MPO chairman Jean Monestime, who also heads the County Commission, has notified the members that he — and he alone — wants to select the MPO’s new executive director from among three finalists supplied by a search committee impaneled in October. Recently, the chairman told the committee their work was done — he’ll take it from here.
Not so fast. Shutting members out of fully participating in the selection is a recipe for trouble, which this already-fractious board can’t sustain.
Mr. Monestime, who told the Editorial Board earlier this year that he is dedicated to revamping the MPO during his tenure, knows that this is a historic moment: It’s the first time that the MPO, with 23 voting and two nonvoting members, has chosen its own executive director. The choice comes at a crucial time for the county. Almost overnight, this top job will go from the transportation backseat to the driver’s seat.
Mr. Monestime knows this, writing to the MPO on July 7: “The single most important governance issue confronting the MPO is the selection of a permanent executive director. This is a milestone decision for the MPO, and I’m committed to getting it right with your help.”
But it seems Mr. Monestime really doesn’t want much help in deciding among these finalists: Aileen Boucle, Intermodal Systems Development administrator for Florida Department of Transportation; Carlos M. Cejas, a supervisor at Gannett Fleming, an engineering consulting firm and Harold Antoine Desdunes, director of Transportation Development for FDOT. What does he fear?
Mr. Monestime has expressed progressive intentions for the MPO, which is why he should not hijack the process by introducing this opaque tactic. In a statement emailed to the Editorial Board on Tuesday, he said, “It has been an open and transparent process,” adding that it had been approved by the governing board. Maurice Ferre, among others, begs to differ. “Everything about the selection of a new MPO executive director should be done in public,” he said. “The most important role I play as a member of the MPO is to help select an executive director; I’m not delegating that responsibility to anyone else.”
Mr.

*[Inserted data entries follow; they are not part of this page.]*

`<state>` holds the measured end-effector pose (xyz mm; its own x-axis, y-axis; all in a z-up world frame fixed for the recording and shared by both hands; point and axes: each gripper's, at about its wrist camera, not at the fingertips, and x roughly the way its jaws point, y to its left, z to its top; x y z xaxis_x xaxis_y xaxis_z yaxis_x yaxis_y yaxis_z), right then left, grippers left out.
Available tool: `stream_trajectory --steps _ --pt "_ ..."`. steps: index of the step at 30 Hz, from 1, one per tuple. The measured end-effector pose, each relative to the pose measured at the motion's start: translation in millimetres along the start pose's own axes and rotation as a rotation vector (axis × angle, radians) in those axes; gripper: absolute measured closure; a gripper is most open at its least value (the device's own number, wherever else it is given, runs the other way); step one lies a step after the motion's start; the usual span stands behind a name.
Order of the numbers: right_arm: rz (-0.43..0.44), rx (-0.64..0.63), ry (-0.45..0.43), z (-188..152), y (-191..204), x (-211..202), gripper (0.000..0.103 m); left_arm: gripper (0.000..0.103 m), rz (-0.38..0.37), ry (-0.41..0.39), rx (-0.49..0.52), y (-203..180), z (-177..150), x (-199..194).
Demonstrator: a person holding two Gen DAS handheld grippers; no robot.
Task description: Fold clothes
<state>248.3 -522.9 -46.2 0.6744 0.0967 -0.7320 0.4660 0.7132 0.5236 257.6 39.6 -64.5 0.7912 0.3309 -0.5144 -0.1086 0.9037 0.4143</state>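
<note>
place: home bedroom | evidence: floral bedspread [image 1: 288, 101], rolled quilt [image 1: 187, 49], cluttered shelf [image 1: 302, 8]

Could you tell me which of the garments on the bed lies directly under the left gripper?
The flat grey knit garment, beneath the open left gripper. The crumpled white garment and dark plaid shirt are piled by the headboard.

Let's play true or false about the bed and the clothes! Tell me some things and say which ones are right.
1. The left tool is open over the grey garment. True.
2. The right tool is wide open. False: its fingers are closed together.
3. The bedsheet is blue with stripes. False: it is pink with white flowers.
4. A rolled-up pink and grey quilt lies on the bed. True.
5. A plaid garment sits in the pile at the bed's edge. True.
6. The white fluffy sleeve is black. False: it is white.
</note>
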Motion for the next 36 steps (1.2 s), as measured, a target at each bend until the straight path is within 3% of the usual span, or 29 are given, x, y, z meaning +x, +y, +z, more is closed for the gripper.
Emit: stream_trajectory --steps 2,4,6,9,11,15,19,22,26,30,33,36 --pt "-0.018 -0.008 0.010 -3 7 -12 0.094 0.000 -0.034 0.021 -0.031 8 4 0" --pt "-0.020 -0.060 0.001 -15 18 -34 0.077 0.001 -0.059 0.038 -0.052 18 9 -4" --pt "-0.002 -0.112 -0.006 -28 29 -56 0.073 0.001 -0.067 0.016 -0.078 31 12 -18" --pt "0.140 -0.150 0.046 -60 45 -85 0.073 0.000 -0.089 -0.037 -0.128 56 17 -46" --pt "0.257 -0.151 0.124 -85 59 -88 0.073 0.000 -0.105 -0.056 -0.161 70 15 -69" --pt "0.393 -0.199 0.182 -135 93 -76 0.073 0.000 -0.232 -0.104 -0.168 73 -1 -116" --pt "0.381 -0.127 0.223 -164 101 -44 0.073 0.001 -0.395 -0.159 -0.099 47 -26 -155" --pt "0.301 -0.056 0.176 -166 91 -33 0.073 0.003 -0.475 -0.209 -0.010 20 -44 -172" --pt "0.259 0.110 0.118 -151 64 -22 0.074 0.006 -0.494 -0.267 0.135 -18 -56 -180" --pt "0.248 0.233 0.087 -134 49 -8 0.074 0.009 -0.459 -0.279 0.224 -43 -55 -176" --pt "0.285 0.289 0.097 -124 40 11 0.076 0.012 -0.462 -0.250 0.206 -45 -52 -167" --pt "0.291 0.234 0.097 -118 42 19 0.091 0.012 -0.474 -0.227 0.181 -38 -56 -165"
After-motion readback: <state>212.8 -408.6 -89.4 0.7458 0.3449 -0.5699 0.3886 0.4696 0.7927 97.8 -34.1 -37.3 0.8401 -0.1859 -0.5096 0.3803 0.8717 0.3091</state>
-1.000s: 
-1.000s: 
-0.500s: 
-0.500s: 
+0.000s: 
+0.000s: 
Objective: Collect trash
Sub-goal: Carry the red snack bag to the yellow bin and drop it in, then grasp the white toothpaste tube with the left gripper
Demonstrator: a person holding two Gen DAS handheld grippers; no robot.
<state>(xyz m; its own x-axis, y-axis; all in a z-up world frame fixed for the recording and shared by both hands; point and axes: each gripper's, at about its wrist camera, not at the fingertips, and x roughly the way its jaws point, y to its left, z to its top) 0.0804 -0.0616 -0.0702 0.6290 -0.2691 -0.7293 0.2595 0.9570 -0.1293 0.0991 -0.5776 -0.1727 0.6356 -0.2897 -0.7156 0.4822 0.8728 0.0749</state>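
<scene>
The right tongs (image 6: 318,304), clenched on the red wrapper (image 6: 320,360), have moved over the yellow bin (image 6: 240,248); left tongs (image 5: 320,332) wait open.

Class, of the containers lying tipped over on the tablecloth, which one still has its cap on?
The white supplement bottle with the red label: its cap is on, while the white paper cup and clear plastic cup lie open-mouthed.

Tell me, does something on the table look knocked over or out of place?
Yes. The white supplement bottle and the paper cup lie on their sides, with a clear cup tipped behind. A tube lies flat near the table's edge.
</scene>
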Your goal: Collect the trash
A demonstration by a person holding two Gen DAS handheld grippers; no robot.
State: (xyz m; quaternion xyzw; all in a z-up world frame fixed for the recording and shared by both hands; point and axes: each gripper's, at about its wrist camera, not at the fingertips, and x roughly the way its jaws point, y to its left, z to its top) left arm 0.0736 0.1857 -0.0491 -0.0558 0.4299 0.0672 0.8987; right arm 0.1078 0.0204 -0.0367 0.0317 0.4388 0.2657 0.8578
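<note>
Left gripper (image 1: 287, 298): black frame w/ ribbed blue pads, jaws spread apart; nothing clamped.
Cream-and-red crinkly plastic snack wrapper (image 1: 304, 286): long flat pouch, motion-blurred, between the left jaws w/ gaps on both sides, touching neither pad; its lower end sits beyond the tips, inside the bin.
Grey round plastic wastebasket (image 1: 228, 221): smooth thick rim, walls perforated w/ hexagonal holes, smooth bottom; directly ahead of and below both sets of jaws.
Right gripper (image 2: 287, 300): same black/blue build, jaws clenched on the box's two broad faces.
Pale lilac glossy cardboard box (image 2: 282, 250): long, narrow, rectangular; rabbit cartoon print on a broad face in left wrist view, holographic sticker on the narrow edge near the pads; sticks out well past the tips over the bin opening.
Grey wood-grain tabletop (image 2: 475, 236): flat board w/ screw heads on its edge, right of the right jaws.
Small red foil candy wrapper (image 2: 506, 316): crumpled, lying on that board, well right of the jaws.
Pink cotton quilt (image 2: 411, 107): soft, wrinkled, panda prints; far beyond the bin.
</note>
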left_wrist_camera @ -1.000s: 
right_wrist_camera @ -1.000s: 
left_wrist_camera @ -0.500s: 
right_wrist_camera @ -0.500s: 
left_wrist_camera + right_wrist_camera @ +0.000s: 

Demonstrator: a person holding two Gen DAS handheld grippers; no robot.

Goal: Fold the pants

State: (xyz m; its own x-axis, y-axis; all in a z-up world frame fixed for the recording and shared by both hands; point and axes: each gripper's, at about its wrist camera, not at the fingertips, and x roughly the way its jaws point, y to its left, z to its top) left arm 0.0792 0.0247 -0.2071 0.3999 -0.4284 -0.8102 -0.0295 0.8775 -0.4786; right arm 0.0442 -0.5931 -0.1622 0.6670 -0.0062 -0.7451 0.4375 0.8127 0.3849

Ferre is right. The candidates for a job that could pay as much as $240,000 annually to the person who will oversee the county’s transportation future, should be done in the town square. Anything else is bad optics and unsavory governance.
It’s also naive — and dangerous — of Mr. Monestime to believe he can introduce a single candidate to a highly motivated board of mostly politicians who will all fall in line and approve his pick without question. Fat chance. This is no rubber-stamping entity. Plus, he risks an embarrassing rebuff if his pick is rejected, undercutting his ability to lead.
This process should not have the air — not even a whiff — of backroom deal. Mr. Monestime, needs to show that he respects the process, his MPO colleagues and the MPO’s mission by ensuring everyone has a say. This is not a one-man job.